Task objective
Repeat every record exactly, but keep images out of the copy.

Available data
/---
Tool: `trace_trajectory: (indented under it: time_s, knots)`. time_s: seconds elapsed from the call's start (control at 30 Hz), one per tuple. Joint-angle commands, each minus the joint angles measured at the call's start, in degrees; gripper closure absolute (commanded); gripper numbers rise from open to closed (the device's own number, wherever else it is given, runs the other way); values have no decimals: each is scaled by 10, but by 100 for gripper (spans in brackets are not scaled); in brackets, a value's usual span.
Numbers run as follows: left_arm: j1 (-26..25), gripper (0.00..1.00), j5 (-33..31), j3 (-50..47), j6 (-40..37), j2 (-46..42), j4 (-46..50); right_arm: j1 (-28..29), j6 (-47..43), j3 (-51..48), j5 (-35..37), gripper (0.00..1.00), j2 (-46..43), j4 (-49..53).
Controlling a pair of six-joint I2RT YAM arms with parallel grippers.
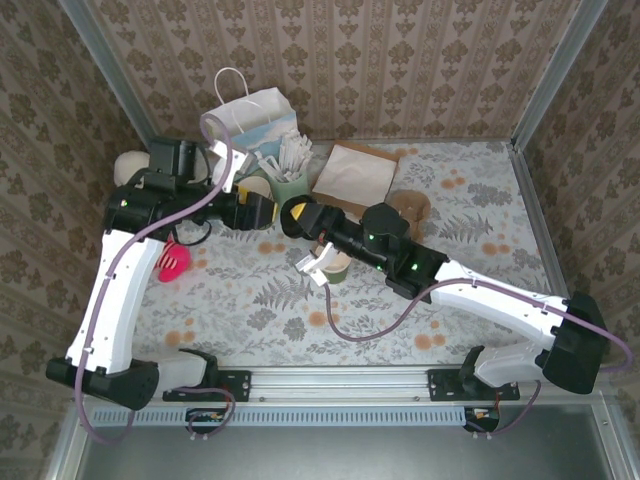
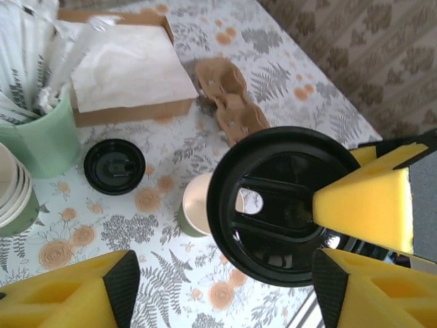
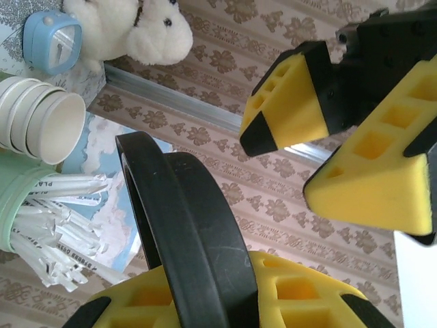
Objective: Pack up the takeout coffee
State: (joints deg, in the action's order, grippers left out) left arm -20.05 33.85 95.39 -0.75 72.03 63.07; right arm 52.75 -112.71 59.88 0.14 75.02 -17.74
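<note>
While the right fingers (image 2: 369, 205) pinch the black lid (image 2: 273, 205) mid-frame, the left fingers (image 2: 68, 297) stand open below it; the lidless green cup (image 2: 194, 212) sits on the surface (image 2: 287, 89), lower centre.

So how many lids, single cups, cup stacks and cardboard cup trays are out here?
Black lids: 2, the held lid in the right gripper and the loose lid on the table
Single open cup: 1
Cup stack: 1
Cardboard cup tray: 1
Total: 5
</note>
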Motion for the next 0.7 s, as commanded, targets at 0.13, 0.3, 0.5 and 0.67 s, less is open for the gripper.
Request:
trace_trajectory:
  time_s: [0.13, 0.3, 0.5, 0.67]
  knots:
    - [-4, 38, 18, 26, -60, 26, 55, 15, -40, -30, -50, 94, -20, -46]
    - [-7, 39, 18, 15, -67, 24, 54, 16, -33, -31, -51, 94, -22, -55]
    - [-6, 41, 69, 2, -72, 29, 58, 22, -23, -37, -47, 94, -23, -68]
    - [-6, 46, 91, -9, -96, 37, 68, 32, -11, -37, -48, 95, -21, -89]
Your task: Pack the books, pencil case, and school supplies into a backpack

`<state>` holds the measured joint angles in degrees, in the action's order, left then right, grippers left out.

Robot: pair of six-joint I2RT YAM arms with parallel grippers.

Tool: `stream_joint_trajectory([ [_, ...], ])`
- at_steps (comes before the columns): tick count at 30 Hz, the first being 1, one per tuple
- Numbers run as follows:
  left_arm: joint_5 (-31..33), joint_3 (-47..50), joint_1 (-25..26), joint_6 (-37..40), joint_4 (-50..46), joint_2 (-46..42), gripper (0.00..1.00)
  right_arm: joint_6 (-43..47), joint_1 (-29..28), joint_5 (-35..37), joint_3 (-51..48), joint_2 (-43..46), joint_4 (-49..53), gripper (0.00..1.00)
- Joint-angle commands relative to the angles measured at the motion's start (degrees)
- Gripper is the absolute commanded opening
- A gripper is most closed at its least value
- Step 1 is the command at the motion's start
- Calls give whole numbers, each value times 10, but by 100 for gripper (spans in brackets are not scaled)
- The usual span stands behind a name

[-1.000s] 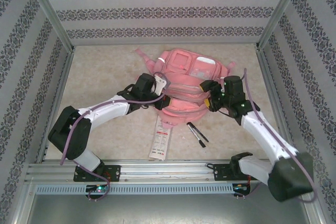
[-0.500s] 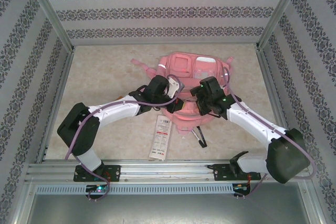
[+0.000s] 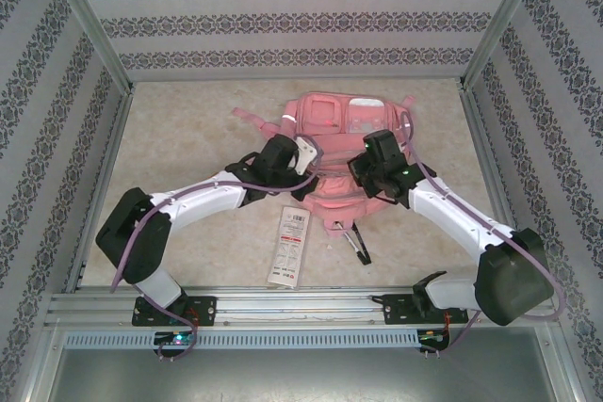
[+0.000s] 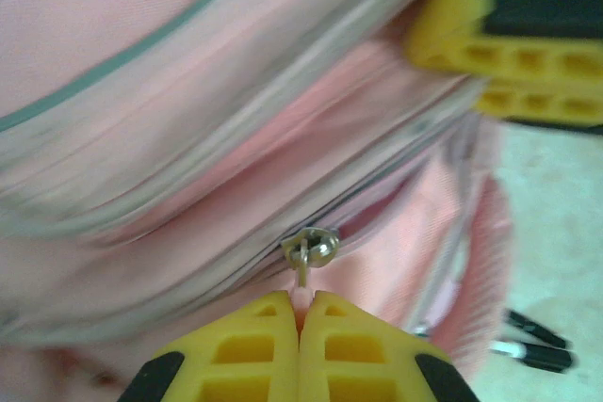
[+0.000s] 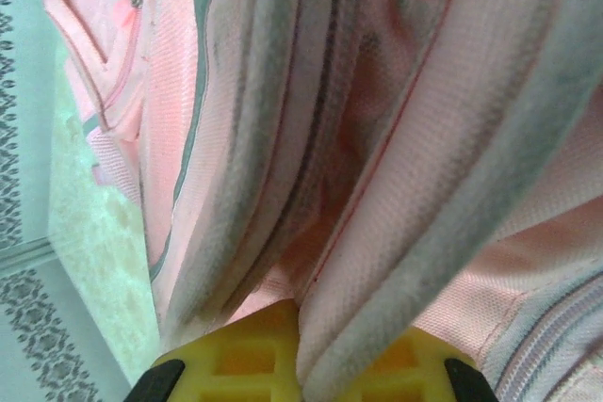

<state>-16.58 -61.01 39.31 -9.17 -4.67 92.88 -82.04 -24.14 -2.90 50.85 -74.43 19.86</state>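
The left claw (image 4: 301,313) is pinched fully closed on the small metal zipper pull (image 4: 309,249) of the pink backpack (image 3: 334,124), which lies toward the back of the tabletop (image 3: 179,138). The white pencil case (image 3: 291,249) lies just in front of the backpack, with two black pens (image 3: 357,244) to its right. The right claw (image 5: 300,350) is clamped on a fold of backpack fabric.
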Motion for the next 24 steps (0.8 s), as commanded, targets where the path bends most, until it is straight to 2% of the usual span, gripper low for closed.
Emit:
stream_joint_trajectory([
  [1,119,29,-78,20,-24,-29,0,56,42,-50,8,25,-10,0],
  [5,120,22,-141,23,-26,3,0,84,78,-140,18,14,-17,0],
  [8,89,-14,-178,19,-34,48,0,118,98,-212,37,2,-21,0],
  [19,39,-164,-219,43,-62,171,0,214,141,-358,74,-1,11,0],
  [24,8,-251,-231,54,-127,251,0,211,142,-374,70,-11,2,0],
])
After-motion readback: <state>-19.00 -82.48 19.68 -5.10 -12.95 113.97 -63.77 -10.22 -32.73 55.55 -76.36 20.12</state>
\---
Final answer
Tool: `trace_trajectory: (indented under it: time_s, knots)`. time_s: seconds elapsed from the call's start (control at 30 Hz), one per tuple. Joint-angle commands, each minus the joint angles measured at the call's start, in degrees; gripper closure absolute (commanded); gripper numbers rise from open to closed (the device's own number, wherever else it is given, runs the other way); values have no decimals: each is scaled by 10, but by 100 for gripper (spans in brackets are not scaled); in brackets, a value's usual span.
Numbers run as follows: left_arm: j1 (-26..25), gripper (0.00..1.00), j5 (-33..31), j3 (-50..47), j6 (-40..37), j2 (-46..42), j4 (-46..50); right_arm: j1 (-28..29), j6 (-47..43), j3 (-51..48), j5 (-35..37), gripper (0.00..1.00), j2 (-46..43), j4 (-49..53).
Controlling a pair of six-joint I2RT YAM arms with parallel grippers.
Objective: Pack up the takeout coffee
State: (joints deg, in the action's order, grippers left out) left arm -20.05 33.85 95.39 -0.75 72.03 63.07; right arm 52.75 -112.71 59.88 0.14 75.02 -17.74
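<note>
While the right fingers (image 2: 369, 205) pinch the black lid (image 2: 273, 205) mid-frame, the left fingers (image 2: 68, 297) stand open below it; the lidless green cup (image 2: 194, 212) sits on the surface (image 2: 287, 89), lower centre.

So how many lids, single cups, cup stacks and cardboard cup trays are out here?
Black lids: 2, the held lid in the right gripper and the loose lid on the table
Single open cup: 1
Cup stack: 1
Cardboard cup tray: 1
Total: 5
</note>
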Motion for the next 0.7 s, as commanded, targets at 0.13, 0.3, 0.5 and 0.67 s, less is open for the gripper.
Request:
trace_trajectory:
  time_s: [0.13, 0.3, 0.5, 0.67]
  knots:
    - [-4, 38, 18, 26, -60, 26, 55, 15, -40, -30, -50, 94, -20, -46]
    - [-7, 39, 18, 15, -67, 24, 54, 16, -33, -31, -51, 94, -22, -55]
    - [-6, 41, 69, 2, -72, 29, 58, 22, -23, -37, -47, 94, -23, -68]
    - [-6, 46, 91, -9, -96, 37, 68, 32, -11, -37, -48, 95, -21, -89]
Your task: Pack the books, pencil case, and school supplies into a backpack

`<state>` holds the measured joint angles in degrees, in the action's order, left then right, grippers left out.

Robot: pair of six-joint I2RT YAM arms with parallel grippers.

Tool: `stream_joint_trajectory([ [_, ...], ])`
- at_steps (comes before the columns): tick count at 30 Hz, the first being 1, one per tuple
- Numbers run as follows:
  left_arm: joint_5 (-31..33), joint_3 (-47..50), joint_1 (-25..26), joint_6 (-37..40), joint_4 (-50..46), joint_2 (-46..42), gripper (0.00..1.00)
  right_arm: joint_6 (-43..47), joint_1 (-29..28), joint_5 (-35..37), joint_3 (-51..48), joint_2 (-43..46), joint_4 (-49..53), gripper (0.00..1.00)
- Joint-angle commands relative to the angles measured at the motion's start (degrees)
- Gripper is the absolute commanded opening
- A gripper is most closed at its least value
- Step 1 is the command at the motion's start
- Calls give whole numbers, each value times 10, but by 100 for gripper (spans in brackets are not scaled)
- The usual span stands behind a name

[-1.000s] 
[-0.500s] 
[+0.000s] 
[+0.000s] 
[+0.000s] 

<state>-16.58 -61.01 39.31 -9.17 -4.67 92.88 -82.04 -24.14 -2.90 50.85 -74.43 19.86</state>
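The left claw (image 4: 301,313) is pinched fully closed on the small metal zipper pull (image 4: 309,249) of the pink backpack (image 3: 334,124), which lies toward the back of the tabletop (image 3: 179,138). The white pencil case (image 3: 291,249) lies just in front of the backpack, with two black pens (image 3: 357,244) to its right. The right claw (image 5: 300,350) is clamped on a fold of backpack fabric.
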Motion for the next 24 steps (0.8 s), as commanded, targets where the path bends most, until it is straight to 2% of the usual span, gripper low for closed.
Emit:
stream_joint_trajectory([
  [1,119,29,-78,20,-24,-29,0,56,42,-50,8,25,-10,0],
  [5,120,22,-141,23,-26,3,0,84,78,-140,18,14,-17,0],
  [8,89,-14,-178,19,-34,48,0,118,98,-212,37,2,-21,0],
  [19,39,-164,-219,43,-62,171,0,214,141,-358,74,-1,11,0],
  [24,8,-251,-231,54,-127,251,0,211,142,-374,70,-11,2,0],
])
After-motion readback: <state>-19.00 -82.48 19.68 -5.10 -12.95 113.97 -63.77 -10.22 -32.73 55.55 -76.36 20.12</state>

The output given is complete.